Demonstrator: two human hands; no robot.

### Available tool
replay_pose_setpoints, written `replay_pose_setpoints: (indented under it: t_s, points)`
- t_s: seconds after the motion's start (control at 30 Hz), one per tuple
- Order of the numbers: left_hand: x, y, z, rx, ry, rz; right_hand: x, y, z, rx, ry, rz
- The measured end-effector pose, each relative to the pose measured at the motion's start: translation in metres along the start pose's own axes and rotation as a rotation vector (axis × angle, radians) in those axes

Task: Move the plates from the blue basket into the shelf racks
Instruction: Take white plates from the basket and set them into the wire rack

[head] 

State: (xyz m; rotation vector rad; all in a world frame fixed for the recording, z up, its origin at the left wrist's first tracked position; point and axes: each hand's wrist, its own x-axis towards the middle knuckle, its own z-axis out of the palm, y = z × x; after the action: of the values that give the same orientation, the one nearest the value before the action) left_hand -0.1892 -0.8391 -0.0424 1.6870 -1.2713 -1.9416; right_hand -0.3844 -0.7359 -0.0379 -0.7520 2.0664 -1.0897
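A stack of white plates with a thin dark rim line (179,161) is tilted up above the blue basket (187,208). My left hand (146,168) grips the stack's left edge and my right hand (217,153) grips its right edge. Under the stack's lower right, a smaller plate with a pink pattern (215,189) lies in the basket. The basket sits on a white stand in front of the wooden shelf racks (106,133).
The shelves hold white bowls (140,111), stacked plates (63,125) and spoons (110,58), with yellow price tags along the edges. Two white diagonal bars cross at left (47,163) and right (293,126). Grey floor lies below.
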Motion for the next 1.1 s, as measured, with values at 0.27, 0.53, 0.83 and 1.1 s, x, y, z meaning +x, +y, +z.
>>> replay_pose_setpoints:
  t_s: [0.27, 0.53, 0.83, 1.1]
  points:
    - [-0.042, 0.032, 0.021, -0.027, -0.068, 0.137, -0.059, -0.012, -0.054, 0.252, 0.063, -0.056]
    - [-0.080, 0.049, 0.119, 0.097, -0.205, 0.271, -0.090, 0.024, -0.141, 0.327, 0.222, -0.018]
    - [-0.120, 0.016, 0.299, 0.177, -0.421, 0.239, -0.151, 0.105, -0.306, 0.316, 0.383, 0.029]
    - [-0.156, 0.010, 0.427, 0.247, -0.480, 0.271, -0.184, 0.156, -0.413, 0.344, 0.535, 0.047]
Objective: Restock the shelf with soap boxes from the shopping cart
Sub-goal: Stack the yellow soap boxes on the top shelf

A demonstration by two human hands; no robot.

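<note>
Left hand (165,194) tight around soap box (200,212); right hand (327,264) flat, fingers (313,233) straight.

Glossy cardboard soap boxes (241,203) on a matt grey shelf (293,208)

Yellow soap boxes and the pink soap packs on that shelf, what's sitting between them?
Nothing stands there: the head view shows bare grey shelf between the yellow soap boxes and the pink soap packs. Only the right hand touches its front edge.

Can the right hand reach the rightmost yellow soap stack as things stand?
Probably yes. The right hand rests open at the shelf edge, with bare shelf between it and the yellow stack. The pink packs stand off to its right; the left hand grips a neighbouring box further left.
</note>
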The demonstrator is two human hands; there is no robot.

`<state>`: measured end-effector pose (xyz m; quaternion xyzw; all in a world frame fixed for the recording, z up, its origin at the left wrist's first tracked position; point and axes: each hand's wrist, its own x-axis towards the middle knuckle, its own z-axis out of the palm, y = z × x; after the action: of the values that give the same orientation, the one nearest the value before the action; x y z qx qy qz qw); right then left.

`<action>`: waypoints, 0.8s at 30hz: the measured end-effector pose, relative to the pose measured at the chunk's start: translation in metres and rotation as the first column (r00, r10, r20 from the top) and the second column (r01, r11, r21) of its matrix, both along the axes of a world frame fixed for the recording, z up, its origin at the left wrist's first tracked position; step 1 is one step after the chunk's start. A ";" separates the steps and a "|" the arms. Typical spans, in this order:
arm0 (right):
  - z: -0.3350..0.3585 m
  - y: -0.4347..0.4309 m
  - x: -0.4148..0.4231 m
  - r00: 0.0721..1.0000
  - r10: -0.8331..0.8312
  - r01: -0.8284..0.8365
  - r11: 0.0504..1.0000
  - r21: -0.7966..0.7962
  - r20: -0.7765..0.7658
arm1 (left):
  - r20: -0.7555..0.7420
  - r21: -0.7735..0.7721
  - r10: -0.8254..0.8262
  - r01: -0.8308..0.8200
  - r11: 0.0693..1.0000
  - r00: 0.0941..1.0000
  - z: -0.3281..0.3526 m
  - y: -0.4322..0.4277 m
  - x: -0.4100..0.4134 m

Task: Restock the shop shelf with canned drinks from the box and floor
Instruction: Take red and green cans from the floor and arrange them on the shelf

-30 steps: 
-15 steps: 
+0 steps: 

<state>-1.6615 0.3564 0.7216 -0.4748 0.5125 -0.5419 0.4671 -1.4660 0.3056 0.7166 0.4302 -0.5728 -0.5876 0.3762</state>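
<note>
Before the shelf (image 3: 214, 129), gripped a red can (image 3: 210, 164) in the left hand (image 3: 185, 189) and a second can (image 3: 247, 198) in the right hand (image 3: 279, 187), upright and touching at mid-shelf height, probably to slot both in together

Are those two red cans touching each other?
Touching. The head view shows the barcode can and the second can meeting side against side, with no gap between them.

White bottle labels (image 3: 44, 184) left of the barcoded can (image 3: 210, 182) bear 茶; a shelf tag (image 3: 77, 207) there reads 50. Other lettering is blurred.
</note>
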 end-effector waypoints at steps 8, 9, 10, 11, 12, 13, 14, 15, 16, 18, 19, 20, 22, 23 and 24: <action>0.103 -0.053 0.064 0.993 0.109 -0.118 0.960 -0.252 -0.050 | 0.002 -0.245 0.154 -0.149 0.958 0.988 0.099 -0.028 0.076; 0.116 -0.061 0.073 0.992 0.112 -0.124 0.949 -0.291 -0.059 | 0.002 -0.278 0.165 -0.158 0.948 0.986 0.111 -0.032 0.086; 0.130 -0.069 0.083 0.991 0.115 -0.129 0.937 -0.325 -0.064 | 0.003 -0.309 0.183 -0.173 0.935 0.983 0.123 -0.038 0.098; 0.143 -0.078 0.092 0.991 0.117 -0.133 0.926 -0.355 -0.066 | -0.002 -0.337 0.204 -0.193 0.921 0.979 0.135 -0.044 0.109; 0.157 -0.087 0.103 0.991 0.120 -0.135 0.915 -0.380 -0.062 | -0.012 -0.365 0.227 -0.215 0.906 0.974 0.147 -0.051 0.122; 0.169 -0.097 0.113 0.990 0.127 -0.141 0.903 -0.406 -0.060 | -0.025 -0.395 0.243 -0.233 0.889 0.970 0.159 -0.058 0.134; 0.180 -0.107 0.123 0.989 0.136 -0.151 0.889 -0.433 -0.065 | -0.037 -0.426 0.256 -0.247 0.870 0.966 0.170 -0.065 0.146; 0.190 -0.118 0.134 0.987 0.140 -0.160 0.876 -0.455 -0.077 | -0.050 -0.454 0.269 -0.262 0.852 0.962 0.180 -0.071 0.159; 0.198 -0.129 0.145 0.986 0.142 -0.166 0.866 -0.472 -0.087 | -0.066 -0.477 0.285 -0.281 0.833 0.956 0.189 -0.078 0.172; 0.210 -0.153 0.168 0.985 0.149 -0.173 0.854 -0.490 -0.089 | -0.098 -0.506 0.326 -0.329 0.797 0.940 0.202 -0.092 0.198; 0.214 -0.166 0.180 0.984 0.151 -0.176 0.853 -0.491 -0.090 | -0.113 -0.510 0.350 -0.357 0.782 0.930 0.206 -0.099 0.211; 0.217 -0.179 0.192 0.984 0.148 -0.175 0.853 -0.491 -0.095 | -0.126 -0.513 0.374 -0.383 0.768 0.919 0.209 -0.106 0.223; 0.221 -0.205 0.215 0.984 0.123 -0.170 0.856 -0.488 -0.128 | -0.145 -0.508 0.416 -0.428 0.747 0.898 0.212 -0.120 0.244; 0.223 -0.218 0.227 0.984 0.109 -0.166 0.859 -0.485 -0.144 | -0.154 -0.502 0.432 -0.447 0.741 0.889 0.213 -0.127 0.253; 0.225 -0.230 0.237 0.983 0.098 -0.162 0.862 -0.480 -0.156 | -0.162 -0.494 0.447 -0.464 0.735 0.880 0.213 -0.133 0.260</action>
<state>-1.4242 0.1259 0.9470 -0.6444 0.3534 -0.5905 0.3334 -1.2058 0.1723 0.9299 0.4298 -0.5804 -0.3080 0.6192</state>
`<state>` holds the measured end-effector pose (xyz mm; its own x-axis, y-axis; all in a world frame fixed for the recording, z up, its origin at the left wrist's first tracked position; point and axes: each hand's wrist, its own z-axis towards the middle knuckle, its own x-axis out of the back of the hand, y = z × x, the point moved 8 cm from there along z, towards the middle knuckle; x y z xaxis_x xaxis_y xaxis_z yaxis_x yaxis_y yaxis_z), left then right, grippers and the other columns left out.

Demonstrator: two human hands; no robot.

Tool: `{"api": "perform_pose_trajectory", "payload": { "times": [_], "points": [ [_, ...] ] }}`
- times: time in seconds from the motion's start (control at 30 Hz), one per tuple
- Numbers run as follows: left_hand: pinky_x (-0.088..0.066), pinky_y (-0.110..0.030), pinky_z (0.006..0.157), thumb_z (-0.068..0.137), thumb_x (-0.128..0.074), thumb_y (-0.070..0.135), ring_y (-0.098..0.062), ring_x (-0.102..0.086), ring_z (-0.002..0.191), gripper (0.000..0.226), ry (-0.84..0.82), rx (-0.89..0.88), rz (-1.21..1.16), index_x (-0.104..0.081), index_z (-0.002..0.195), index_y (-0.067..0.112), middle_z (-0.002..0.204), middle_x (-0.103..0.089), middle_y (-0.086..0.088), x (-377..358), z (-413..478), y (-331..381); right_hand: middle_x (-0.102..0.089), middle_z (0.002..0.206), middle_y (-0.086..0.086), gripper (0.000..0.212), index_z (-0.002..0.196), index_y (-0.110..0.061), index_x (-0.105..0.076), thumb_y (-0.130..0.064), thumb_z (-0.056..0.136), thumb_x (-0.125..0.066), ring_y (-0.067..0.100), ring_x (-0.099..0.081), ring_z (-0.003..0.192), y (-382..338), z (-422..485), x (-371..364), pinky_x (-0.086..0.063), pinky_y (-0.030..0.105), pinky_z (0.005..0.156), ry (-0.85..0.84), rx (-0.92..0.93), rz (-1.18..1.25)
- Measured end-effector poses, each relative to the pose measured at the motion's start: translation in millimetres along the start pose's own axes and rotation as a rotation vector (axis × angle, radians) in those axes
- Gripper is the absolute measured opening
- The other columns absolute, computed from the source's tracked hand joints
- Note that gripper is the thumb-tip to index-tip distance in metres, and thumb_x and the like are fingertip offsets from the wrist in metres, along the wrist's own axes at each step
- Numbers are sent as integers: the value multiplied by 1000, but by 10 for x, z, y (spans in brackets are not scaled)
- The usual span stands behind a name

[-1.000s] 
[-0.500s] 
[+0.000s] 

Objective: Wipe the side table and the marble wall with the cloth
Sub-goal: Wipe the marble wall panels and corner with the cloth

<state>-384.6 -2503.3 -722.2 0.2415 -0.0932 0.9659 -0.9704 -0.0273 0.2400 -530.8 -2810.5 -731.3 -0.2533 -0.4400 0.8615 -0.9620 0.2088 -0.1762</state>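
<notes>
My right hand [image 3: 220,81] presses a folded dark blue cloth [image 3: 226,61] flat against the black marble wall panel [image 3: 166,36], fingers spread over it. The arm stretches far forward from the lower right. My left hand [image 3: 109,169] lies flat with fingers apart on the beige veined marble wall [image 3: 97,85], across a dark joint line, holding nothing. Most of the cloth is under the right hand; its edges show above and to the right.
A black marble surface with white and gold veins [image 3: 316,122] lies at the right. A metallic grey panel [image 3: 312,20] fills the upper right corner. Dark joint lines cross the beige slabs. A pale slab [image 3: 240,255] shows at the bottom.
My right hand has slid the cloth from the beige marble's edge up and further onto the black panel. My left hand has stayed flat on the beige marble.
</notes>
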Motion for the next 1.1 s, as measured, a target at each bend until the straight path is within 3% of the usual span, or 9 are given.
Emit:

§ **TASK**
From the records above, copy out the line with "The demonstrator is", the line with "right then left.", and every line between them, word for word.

§ **EXERCISE OUTPUT**
The demonstrator is two human hands; there is no robot.

`<state>`: measured end-effector pose (xyz m; quaternion xyzw; all in a world frame fixed for the recording, z up, its origin at the left wrist's first tracked position; point and axes: each hand's wrist, its own x-axis towards the middle knuckle, its own z-axis out of the palm, y = z × x; after the action: of the values that give the same orientation, the one nearest the value before the action; x y z qx qy qz qw); right then left.

The answer contains nothing further.